GRAHAM DUMPLETON

Replacement Module Importer

Author: Graham Dumpleton
Contact: grahamd@dscpl.com.au
Updated:11/03/2006

This article documents a proposed replacement for the current module importing system provided with mod_python. This replacement system is intended to address the bulk of currently known issues, as well as provide additional features that will make it easier to use. The material presented here is based on a working implementation of the replacement system and is not purely theoretical.

Note

This document is a work in progress and thus is incomplete. The exact details of how the importer will work may change over time. If this document raises any issues, or problems are perceived in what is being proposed, either bring it up on the mod_python developers mailing list, or log a comment against MODPYTHON-143.

Backward Compatability

In respective of programming interfaces, ensuring backward compatibility is vital. Any replacement cannot be a completely new system which stands distinct from the existing system, thus requiring existing code to be changed significantly. Any replacement must still preserve the current functionality of the "import_module()" function as much as possible. Ideally this should remain the only entry point into the system, even if it means the purpose of the function may need to be overloaded to some degree.

First and foremost any replacement system should strive for correctness and robustness. Inevitably this may mean some reduction in performance. Tuning of the system to improve the performance should be seen as a secondary task, only carried out after the functionality of the system is found to be correct and adequate to replace the existing system.

Module Import Function

The module importing system is all based upon the function "import_module()" contained in the "mod_python.apache" module. This function is used to import modules which have been specified by any of the "Python*Handler", "PythonHandlerModule", "Python*Filter" or "PythonConnectionHandler" directives. The "import_module()" function may also be used explicitly from within any Python code executing within the context of mod_python.

Note

The "PythonImport" directive does not currently use the "import_module()" function but needs to be changed so that it does. The underlying reasons for such a change are described as [ISSUE 17].

The prototype for the "import_module()" function in the existing implementation is as follows:

import_module(module_name,autoreload=1,log=0,path=None)

The only required parameter is that of the module name. In supplying only the module name, a search will be made of the Python module search path as specified by "sys.path". If the "path" parameter is supplied, it should be a list of directories to search for the module. To load a module from a particular location, the "path" parameter would be a list containing just the directory containing the desired module.
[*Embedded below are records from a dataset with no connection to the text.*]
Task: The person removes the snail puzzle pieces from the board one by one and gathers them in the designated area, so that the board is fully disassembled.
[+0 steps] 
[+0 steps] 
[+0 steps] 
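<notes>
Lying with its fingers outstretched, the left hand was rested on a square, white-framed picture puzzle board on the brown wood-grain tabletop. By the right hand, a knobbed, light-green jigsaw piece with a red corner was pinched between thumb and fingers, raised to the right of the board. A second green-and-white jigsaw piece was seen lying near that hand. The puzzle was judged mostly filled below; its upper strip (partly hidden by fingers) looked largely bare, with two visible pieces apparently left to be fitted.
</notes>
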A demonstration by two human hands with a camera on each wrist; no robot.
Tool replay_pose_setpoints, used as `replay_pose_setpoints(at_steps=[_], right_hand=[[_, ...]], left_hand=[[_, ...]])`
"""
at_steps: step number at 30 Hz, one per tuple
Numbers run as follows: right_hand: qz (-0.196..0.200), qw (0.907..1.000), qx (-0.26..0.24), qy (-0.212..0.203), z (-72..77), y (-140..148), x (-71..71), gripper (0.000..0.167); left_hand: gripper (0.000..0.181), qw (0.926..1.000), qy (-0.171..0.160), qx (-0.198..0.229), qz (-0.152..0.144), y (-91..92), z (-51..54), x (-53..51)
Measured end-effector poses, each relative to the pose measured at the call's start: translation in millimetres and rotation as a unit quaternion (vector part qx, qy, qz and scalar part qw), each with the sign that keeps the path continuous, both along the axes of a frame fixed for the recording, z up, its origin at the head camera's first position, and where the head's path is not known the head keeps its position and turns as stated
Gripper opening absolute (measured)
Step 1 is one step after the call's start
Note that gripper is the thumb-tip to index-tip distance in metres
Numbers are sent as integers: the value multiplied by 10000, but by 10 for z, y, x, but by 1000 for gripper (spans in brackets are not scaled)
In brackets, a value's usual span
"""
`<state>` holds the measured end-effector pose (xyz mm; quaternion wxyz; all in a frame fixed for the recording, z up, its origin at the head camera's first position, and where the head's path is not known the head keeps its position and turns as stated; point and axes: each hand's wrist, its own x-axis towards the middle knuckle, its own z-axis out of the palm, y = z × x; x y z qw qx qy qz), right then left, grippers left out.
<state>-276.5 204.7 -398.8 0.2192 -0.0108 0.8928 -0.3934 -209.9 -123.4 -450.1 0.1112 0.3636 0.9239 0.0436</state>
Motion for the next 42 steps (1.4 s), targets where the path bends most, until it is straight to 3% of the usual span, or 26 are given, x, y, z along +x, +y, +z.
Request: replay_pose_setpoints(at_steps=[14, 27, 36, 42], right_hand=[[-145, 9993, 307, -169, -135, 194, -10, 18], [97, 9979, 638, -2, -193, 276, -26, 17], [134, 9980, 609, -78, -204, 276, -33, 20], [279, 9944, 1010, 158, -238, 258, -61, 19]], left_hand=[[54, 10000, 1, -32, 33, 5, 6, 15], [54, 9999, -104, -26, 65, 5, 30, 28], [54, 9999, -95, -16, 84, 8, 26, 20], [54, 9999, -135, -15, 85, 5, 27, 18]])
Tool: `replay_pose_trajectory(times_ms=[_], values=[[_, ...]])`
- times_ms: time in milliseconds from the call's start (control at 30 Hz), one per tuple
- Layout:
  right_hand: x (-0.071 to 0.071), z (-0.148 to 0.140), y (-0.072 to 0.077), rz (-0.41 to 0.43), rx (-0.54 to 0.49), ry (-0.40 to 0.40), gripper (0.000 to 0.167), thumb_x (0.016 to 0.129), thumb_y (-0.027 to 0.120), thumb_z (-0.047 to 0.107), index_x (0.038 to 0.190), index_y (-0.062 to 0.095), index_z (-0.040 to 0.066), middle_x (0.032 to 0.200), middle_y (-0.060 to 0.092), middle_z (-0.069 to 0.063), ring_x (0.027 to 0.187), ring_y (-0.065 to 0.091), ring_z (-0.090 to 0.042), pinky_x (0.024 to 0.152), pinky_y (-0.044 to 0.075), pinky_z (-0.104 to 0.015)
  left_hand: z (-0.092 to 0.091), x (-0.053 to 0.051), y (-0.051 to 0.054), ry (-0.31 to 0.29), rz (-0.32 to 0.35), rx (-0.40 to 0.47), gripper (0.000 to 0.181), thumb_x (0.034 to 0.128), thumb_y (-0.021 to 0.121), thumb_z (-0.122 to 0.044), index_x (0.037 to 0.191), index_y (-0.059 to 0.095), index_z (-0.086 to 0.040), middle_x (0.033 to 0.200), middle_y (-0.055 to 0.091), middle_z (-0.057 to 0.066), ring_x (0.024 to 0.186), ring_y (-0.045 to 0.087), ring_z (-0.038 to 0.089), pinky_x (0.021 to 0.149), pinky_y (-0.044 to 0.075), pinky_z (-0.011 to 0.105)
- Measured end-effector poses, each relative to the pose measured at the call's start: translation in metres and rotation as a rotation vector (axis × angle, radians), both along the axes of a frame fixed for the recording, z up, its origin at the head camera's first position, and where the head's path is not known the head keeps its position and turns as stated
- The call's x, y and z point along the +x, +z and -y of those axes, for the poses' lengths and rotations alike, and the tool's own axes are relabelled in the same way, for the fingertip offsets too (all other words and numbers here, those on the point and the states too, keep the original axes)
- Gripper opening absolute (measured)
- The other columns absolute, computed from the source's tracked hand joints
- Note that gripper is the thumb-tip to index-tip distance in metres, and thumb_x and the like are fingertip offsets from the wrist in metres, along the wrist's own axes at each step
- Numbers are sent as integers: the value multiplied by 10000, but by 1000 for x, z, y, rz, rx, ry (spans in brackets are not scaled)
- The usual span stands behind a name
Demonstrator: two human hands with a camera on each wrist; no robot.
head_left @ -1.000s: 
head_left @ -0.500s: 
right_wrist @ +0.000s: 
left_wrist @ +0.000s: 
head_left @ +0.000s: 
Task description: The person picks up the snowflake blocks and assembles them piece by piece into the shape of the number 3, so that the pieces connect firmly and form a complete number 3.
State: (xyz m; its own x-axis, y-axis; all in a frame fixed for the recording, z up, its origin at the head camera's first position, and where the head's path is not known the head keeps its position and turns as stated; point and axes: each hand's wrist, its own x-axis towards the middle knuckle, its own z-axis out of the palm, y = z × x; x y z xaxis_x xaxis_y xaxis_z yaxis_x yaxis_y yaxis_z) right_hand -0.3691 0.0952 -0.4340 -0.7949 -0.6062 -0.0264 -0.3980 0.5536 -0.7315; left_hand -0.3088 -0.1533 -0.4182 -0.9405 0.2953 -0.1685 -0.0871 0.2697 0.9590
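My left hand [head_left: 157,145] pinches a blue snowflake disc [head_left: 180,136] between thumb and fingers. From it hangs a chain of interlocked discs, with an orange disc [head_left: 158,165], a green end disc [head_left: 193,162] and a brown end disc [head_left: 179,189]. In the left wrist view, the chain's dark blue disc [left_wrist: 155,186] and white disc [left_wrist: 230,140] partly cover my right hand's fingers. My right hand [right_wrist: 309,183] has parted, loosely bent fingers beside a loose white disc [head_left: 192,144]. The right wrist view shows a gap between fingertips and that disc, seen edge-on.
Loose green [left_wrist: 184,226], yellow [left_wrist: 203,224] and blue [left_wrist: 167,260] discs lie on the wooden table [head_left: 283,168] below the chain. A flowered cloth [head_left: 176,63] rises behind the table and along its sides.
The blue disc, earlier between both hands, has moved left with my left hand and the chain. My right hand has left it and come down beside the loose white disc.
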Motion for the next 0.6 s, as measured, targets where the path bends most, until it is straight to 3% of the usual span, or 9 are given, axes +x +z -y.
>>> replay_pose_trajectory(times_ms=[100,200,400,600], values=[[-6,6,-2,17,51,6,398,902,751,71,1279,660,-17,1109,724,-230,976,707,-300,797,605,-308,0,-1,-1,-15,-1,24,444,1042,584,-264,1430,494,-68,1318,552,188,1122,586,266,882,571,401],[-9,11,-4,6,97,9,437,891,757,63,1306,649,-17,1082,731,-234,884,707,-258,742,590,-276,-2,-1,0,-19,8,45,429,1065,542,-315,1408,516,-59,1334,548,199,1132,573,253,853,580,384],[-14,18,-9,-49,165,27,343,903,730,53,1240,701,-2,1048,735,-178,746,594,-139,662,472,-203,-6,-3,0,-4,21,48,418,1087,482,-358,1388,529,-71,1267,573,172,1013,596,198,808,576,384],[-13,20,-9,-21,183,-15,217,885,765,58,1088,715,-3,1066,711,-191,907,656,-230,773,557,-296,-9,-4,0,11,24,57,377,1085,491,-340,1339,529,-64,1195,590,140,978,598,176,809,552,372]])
The "log" argument controls whether debugging information is output to the Apache error log file pertaining to when modules are loaded. The "autoreload" argument is consulted when the module is already cached and controls whether the module should be reloaded if the version on disk has changed.

When any of the directives is the trigger for the "import_module()" function being called to load a module, the "log" and "autoreload" arguments are explicitly set based on the values of the "PythonDebug" and "PythonAutoReload" directives as may be specified in the Apache configuration. If the "import_module()" is called explicitly, these arguments will use their default values or as otherwise provided by the caller.

In the replacement for the current module importing system, the number of arguments to the "import_module()" function will remain the same. The default arguments for "log" and "autoreload" option will however change and those two arguments should in nearly all cases not need to be supplied. The revised prototype for the "import_module()" function will therefore be as follows:

import_module(module_name,autoreload=None,log=None,path=None)

The manner in which the "module_name" and "path" arguments are interpreted will also change subtly. This will be to allow modules to also be specified by their full pathname. A more an indepth discussion of the proposed changes is undertaken in the following sections.

Configuration Of Logging

As described under [ISSUE 1], in the existing implementation the only way to enable logging when using the "import_module()" function explicitly is by supplying the "log" argument to the function itself, there is no effective way of enabling logging of imports globally in one place.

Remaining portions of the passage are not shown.